__The data__
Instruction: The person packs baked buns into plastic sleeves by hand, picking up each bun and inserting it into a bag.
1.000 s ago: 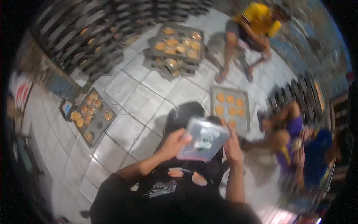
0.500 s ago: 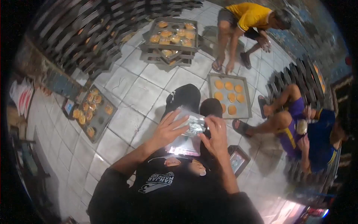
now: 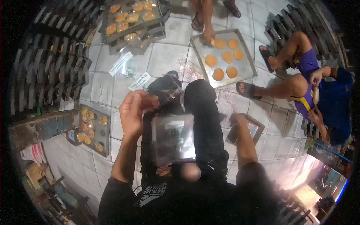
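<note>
My left hand (image 3: 132, 112) is raised over my left knee, its fingers pinched on a clear printed plastic bag (image 3: 129, 69) that spreads out thinly beyond them. On my lap, between my thighs, lies a flat stack of similar clear plastic bags (image 3: 173, 140) with printing on it. My right hand (image 3: 237, 119) reaches down to the right of my leg, at the near edge of a small dark-rimmed tray or box (image 3: 252, 129) on the floor. Motion blur and the angle hide its fingers, so its grip does not show.
A metal tray (image 3: 243, 69) with several round buns lies ahead, a co-worker's hand (image 3: 209, 35) touching one. Stacked trays of wrapped buns (image 3: 131, 17) stand ahead left, another tray (image 3: 102, 135) at left. A seated co-worker (image 3: 330, 101) handles a bun at right. Dark racks (image 3: 48, 71) line the wall.
My hands have parted from above the lap stack: the left moved outward and forward with a bag, the right went down to the right. The view has shifted.
</note>
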Demonstrator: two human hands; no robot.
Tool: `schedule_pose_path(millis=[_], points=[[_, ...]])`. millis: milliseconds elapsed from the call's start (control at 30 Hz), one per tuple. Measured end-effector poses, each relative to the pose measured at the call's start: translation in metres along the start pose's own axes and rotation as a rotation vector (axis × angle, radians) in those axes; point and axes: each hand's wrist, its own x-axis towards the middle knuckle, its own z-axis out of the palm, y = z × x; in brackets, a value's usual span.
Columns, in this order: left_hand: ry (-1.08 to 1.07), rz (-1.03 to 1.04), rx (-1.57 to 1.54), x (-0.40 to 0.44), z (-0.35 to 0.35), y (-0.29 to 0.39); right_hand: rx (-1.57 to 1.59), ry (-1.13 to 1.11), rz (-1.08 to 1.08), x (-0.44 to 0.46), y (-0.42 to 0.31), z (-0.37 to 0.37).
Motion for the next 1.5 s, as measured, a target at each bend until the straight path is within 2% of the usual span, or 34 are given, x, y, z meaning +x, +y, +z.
schedule_pose_path(millis=[67,133,167,267,333,367,400,433,500,567,600,633,700,733,767,800,833,867,900,933,1000,1033,1100,1133,1167,1233,1267,1333,1400,1467,1500], points=[[0.023,-0.027,0.004,0.028,0.007,-0.018,0.431,-0.24,-0.01,0.026,-0.002,-0.014],[0.016,0.005,0.227,0.034,0.017,-0.035,0.792,-0.35,0.006,0.061,-0.003,-0.036],[0.058,0.019,0.252,0.034,0.029,-0.035,0.914,-0.343,0.014,0.082,-0.003,-0.046],[0.066,-0.078,0.221,0.037,0.018,-0.048,1.056,-0.026,0.019,0.168,-0.002,-0.056],[0.079,0.017,0.196,0.035,0.007,-0.053,0.771,0.282,-0.004,0.249,0.016,-0.033],[0.085,-0.007,0.224,0.033,0.006,-0.054,0.715,0.372,0.002,0.278,0.019,-0.034],[0.177,-0.042,0.147,0.028,0.006,-0.052,0.8,0.34,-0.039,0.306,0.027,-0.035],[0.188,0.002,0.274,0.033,0.009,-0.05,0.641,0.358,0.015,0.323,0.03,-0.045],[0.228,0.085,0.534,0.042,0.017,-0.045,0.617,0.543,-0.063,0.332,0.02,-0.045],[0.18,0.123,0.404,0.046,0.021,-0.046,0.525,0.455,0.145,0.373,0.03,-0.02],[0.198,0.127,0.363,0.048,0.022,-0.048,0.531,0.446,0.151,0.362,0.023,-0.027],[0.195,0.121,0.367,0.049,0.021,-0.049,0.376,0.328,0.068,0.349,0.016,-0.036],[0.175,0.132,0.356,0.052,0.022,-0.048,0.31,0.2,0.146,0.311,-0.021,-0.077],[0.172,0.148,0.348,0.05,0.021,-0.046,0.402,0.19,0.309,0.288,-0.043,-0.101],[0.244,0.088,0.417,0.048,0.02,-0.046,0.479,0.222,0.375,0.284,-0.057,-0.09],[0.316,0.032,0.484,0.045,0.018,-0.046,0.569,0.275,0.219,0.32,-0.042,-0.012],[0.312,0.063,0.467,0.044,0.015,-0.048,0.814,0.31,0.173,0.278,-0.056,-0.046],[0.229,0.077,0.385,0.047,0.013,-0.052,0.807,0.27,0.254,0.26,-0.058,-0.065],[0.143,0.091,0.304,0.049,0.013,-0.053,0.897,0.242,0.234,0.227,-0.057,-0.098],[0.136,0.128,0.283,0.05,0.016,-0.049,1.018,0.325,0.181,0.223,-0.046,-0.09],[0.169,0.039,0.356,0.05,0.025,-0.041,1.266,0.42,0.216,0.135,-0.059,-0.17],[0.159,0.082,0.315,0.049,0.027,-0.038,1.396,0.557,0.196,0.09,-0.07,-0.194],[0.201,-0.008,0.244,0.048,0.031,-0.034,2.051,0.429,-0.146,0.043,-0.071,-0.2],[0.211,-0.108,0.138,0.048,0.031,-0.032,2.29,0.284,-0.141,0.007,-0.08,-0.23],[0.198,-0.061,0.098,0.048,0.028,-0.032,2.362,0.188,-0.309,-0.003,-0.079,-0.229],[-0.033,-0.063,-0.026,0.048,0.019,-0.033,2.434,0.06,-0.387,-0.029,-0.087,-0.262],[-0.056,-0.055,-0.072,0.045,0.02,-0.031,2.395,0.071,-0.453,-0.043,-0.096,-0.28],[-0.035,-0.142,-0.281,0.045,0.015,-0.024,2.224,0.232,-0.567,-0.08,-0.123,-0.321],[0.01,-0.105,-0.412,0.044,0.016,-0.017,1.76,0.48,-0.574,-0.141,-0.159,-0.357],[0.022,-0.263,-0.484,0.048,0.012,-0.017,1.57,0.548,-0.573,-0.2,-0.209,-0.364],[0.034,-0.231,-0.512,0.049,0.011,-0.019,1.414,0.68,-0.562,-0.221,-0.239,-0.359]])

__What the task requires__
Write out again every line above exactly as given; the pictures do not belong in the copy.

__Problem solution__
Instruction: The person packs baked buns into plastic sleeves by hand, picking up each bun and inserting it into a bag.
1.000 s ago: 
0.500 s ago: 
now: 
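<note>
My left hand (image 3: 132, 112) is raised over my left knee, its fingers pinched on a clear printed plastic bag (image 3: 129, 69) that spreads out thinly beyond them. On my lap, between my thighs, lies a flat stack of similar clear plastic bags (image 3: 173, 140) with printing on it. My right hand (image 3: 237, 119) reaches down to the right of my leg, at the near edge of a small dark-rimmed tray or box (image 3: 252, 129) on the floor. Motion blur and the angle hide its fingers, so its grip does not show.
A metal tray (image 3: 243, 69) with several round buns lies ahead, a co-worker's hand (image 3: 209, 35) touching one. Stacked trays of wrapped buns (image 3: 131, 17) stand ahead left, another tray (image 3: 102, 135) at left. A seated co-worker (image 3: 330, 101) handles a bun at right. Dark racks (image 3: 48, 71) line the wall.
My hands have parted from above the lap stack: the left moved outward and forward with a bag, the right went down to the right. The view has shifted.
</note>
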Demonstrator: two human hands; no robot.
Tool: `schedule_pose_path(millis=[_], points=[[_, ...]])`. millis: milliseconds elapsed from the call's start (control at 30 Hz), one per tuple. Measured end-effector poses, each relative to the pose measured at the call's start: translation in metres along the start pose's own axes and rotation as a rotation vector (axis × angle, radians) in those axes; point and axes: each hand's wrist, its own x-axis towards the middle knuckle, its own z-axis out of the palm, y = z × x; in brackets, a value's usual span.
Columns, in this order: left_hand: ry (-1.08 to 1.07), rz (-1.03 to 1.04), rx (-1.57 to 1.54), x (-0.40 to 0.44), z (-0.35 to 0.35), y (-0.29 to 0.39); right_hand: rx (-1.57 to 1.59), ry (-1.13 to 1.11), rz (-1.08 to 1.08), x (-0.44 to 0.46), y (-0.42 to 0.31), z (-0.37 to 0.37).
Motion for the next 1.5 s, as measured, a target at each bend until the straight path is within 2% of the usual span, or 34 are given, x, y, z meaning +x, +y, +z.
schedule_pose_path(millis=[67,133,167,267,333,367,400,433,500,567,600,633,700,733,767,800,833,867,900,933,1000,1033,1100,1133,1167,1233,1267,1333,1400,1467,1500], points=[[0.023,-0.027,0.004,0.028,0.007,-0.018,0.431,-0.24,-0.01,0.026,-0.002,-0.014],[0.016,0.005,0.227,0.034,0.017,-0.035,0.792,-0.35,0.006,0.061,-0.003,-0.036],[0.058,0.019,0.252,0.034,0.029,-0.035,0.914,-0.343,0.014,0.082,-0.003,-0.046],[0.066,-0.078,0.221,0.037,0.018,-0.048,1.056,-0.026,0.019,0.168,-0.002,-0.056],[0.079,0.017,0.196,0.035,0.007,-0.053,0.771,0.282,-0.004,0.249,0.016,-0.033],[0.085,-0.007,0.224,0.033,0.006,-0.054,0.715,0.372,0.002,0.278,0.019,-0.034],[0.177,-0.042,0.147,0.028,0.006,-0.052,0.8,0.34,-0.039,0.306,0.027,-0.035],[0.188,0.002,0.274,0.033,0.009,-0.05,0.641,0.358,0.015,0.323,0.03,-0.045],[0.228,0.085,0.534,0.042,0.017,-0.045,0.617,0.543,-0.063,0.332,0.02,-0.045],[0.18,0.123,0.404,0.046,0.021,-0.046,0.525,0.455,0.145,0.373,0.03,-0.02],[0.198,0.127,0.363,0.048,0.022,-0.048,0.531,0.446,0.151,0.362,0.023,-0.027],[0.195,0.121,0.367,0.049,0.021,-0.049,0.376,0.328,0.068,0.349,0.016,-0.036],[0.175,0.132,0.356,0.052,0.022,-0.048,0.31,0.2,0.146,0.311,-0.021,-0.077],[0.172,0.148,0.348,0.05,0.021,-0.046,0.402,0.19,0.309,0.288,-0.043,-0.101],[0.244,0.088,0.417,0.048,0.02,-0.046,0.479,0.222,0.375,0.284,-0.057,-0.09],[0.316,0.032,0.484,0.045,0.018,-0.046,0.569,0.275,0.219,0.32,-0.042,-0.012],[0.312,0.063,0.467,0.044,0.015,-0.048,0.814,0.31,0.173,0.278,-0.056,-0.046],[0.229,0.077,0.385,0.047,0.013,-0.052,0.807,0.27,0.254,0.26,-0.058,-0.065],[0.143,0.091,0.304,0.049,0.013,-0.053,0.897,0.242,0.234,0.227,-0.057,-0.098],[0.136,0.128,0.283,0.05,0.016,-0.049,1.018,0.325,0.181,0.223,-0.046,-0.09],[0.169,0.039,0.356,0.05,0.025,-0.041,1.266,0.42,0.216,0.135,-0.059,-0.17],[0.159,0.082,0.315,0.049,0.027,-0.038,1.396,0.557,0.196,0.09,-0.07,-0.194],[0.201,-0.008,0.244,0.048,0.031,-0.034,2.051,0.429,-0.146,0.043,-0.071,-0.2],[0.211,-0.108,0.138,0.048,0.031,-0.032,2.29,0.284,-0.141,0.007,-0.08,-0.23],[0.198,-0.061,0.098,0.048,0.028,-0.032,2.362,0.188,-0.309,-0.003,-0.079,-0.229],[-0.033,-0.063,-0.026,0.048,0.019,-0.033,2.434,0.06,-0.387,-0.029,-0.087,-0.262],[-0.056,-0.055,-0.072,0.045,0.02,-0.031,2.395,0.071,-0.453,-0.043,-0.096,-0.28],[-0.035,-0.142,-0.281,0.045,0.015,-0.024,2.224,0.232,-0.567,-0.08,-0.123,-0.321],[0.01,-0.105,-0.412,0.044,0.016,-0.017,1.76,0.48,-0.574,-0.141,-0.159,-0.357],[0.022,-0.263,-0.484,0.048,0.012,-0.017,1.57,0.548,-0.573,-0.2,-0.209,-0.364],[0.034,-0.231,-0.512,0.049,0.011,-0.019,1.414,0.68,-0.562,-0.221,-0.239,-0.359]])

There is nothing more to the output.